=== DATA TO PROCESS ===

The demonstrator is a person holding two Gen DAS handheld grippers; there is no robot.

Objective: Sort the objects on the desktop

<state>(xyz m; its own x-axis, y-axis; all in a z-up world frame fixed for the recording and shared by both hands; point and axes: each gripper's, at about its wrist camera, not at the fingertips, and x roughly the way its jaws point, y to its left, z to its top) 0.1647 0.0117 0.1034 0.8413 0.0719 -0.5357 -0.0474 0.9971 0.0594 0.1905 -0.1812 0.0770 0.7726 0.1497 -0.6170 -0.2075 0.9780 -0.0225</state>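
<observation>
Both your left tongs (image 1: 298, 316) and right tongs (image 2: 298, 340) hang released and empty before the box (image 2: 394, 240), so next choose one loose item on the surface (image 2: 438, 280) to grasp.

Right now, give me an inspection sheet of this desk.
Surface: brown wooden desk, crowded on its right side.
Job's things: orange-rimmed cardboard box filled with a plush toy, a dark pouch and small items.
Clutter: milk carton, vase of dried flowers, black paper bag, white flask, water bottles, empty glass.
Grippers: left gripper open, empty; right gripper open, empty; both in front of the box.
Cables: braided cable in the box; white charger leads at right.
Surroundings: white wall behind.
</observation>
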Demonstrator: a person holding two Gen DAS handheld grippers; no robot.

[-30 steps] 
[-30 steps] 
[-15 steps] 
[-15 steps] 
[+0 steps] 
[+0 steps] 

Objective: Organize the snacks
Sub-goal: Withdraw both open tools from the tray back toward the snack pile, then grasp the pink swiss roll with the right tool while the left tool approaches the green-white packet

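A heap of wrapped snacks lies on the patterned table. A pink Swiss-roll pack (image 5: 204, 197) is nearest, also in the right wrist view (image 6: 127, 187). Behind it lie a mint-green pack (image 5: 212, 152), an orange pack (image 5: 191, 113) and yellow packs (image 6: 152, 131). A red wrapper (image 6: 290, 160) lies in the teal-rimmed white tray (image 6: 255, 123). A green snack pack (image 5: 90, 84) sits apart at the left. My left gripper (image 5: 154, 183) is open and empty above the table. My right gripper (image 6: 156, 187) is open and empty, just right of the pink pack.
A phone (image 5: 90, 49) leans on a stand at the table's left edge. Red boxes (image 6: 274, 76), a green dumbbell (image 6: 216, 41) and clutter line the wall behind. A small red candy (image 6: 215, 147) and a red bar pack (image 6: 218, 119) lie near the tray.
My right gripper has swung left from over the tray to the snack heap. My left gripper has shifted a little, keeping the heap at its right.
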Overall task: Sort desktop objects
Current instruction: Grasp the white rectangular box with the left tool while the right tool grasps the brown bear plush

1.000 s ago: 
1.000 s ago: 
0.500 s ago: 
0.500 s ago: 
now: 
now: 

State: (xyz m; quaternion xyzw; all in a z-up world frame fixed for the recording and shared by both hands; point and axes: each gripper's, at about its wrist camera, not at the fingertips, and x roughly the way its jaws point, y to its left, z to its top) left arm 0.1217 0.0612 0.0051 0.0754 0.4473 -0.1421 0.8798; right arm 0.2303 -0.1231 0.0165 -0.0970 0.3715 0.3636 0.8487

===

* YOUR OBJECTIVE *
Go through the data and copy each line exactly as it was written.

* SOLUTION FOR THIS EXERCISE *
The demonstrator is a person holding two Gen DAS handheld grippers; there is no robot.

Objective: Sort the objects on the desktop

<state>(xyz m; its own x-axis, y-axis; all in a z-up world frame fixed for the recording and shared by both hands; point and axes: each gripper's, at about its wrist camera, not at the fingertips, and x roughly the way its jaws point, y to its left, z to its top) 0.1647 0.0117 0.1034 0.8413 0.0719 -0.5357 -0.0474 0.9971 0.0594 0.1905 -0.1812 0.0770 0.7726 0.1497 -0.6170 -0.2075 0.9780 -0.0225</state>
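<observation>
Both your left tongs (image 1: 298, 316) and right tongs (image 2: 298, 340) hang released and empty before the box (image 2: 394, 240), so next choose one loose item on the surface (image 2: 438, 280) to grasp.

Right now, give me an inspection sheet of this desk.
Surface: brown wooden desk, crowded on its right side.
Job's things: orange-rimmed cardboard box filled with a plush toy, a dark pouch and small items.
Clutter: milk carton, vase of dried flowers, black paper bag, white flask, water bottles, empty glass.
Grippers: left gripper open, empty; right gripper open, empty; both in front of the box.
Cables: braided cable in the box; white charger leads at right.
Surroundings: white wall behind.
</observation>
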Demonstrator: a person holding two Gen DAS handheld grippers; no robot.

[-30 steps] 
[-30 steps] 
[-15 steps] 
[-15 steps] 
[+0 steps] 
[+0 steps] 

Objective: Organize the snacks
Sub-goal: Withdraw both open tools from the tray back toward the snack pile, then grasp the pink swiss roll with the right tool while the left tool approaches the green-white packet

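A heap of wrapped snacks lies on the patterned table. A pink Swiss-roll pack (image 5: 204, 197) is nearest, also in the right wrist view (image 6: 127, 187). Behind it lie a mint-green pack (image 5: 212, 152), an orange pack (image 5: 191, 113) and yellow packs (image 6: 152, 131). A red wrapper (image 6: 290, 160) lies in the teal-rimmed white tray (image 6: 255, 123). A green snack pack (image 5: 90, 84) sits apart at the left. My left gripper (image 5: 154, 183) is open and empty above the table. My right gripper (image 6: 156, 187) is open and empty, just right of the pink pack.
A phone (image 5: 90, 49) leans on a stand at the table's left edge. Red boxes (image 6: 274, 76), a green dumbbell (image 6: 216, 41) and clutter line the wall behind. A small red candy (image 6: 215, 147) and a red bar pack (image 6: 218, 119) lie near the tray.
My right gripper has swung left from over the tray to the snack heap. My left gripper has shifted a little, keeping the heap at its right.
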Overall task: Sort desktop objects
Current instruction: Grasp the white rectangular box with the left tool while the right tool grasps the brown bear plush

1.000 s ago: 
1.000 s ago: 
0.500 s ago: 
0.500 s ago: 
now: 
now: 

State: (xyz m; quaternion xyzw; all in a z-up world frame fixed for the recording and shared by both hands; point and axes: each gripper's, at about its wrist camera, not at the fingertips, and x roughly the way its jaws point, y to its left, z to its top) left arm 0.1217 0.0612 0.0051 0.0754 0.4473 -0.1421 0.8798; right arm 0.2303 -0.1231 0.0165 -0.0970 0.3715 0.3636 0.8487

The output given here is complete.